Brak!! ….
Haidar buru-buru turun dari mobil saat mengetahui jika dirinya menabrak seseorang, untuk memastikan jika orang itu baik-baik saja.
"Kau tidak apa-apa?" tanya Haidar pada gadis yang sedang terjatuh di atas aspal akibat tertabrak olehnya.
"Aku tidak apa-apa," jawabnya yang kemudian mengangkat wajah cantiknya.
Wajah tirus, mata agak sipit, hidung mancung, alis melengkung dengan indah, bibir ranum serta rambut lurus sebahu membuat Haidar terpana dan tak mampu untuk berkata-kata, sebab wanita itu persis seperti seorang Dewi yang baru turun dari istana langit.
"Direktur Ha, ayo pergi!" panggil Rafael khawatir jika orang-orang itu akan kembali mengejar.
Haidar melambaikan tangan pada Rafael tanpa menoleh sebagai isyarat agar sekretarisnya itu menunggu sebentar.
"Sepertinya anda sedang terburu-buru maafkan saya, karena saya tidak melihat saat menyebrang saya jadi mengganggu perjalanan anda," tuturnya pada Haidar yang masih menatapnya tanpa berkedip.
"Tidak masalah, ini salahku … aku yang tidak berhati-hati," kata Haidar sembari mengulurkan tangannya pada sang gadis dan membantunya untuk berdiri.

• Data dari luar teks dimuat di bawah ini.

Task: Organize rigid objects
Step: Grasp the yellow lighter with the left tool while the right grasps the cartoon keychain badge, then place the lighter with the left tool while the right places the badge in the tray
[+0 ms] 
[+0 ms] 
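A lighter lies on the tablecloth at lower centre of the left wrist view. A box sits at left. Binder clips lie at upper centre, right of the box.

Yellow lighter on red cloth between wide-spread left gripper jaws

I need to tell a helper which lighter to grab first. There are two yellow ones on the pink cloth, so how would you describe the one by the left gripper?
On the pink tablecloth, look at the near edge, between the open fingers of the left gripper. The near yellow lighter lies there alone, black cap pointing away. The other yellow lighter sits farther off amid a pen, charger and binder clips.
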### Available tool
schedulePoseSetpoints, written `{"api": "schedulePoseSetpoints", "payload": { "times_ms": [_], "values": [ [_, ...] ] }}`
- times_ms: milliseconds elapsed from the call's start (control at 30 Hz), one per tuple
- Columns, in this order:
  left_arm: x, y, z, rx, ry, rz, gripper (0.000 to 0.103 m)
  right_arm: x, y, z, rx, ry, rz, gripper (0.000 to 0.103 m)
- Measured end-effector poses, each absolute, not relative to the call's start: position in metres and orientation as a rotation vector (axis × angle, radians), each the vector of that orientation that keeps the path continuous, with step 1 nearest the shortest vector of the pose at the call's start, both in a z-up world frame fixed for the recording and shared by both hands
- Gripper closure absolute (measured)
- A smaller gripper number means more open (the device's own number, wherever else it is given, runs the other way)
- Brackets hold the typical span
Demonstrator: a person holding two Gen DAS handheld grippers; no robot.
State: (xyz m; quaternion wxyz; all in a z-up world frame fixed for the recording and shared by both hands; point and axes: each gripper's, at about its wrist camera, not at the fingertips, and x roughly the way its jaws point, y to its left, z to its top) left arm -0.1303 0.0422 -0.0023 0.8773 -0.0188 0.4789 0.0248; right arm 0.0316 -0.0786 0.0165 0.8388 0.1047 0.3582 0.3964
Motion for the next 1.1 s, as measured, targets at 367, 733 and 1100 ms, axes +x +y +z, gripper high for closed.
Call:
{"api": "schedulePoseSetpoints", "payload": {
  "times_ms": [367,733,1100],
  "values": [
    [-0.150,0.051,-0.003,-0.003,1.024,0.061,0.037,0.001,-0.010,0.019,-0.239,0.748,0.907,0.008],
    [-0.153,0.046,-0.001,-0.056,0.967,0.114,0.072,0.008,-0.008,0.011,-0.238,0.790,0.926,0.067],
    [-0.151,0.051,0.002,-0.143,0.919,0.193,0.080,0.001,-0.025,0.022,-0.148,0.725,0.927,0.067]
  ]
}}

Gadis itu menyambut uluran tangan Haidar dan mencoba untuk berdiri akan tetapi, saat gadis itu hendak berjalan kakinya terasa sakit sehingga sulit untuk melangkah.
"Ah," ringisnya merasakan pergelangan kakinya terkilir.
"Ada apa?"
"Sepertinya kakiku terkilir."
"Benarkah, oh astaga biar aku bantu." Haidar memapah gadis itu sampai ke sebuah kursi yang ada di tepi jalan dan memeriksa kondisi pergelangan kakinya.
"Direktur Ha, kita tidak punya waktu!" teriak Rafael lagi.
Lagi, Haidar hanya melambaikan tangannya.
"Nona, maafkan aku … aku tidak bisa menolongmu sebab kondisiku sedang mendesak, tapi aku berjanji akan bertanggung jawab atas luka yang kau derita."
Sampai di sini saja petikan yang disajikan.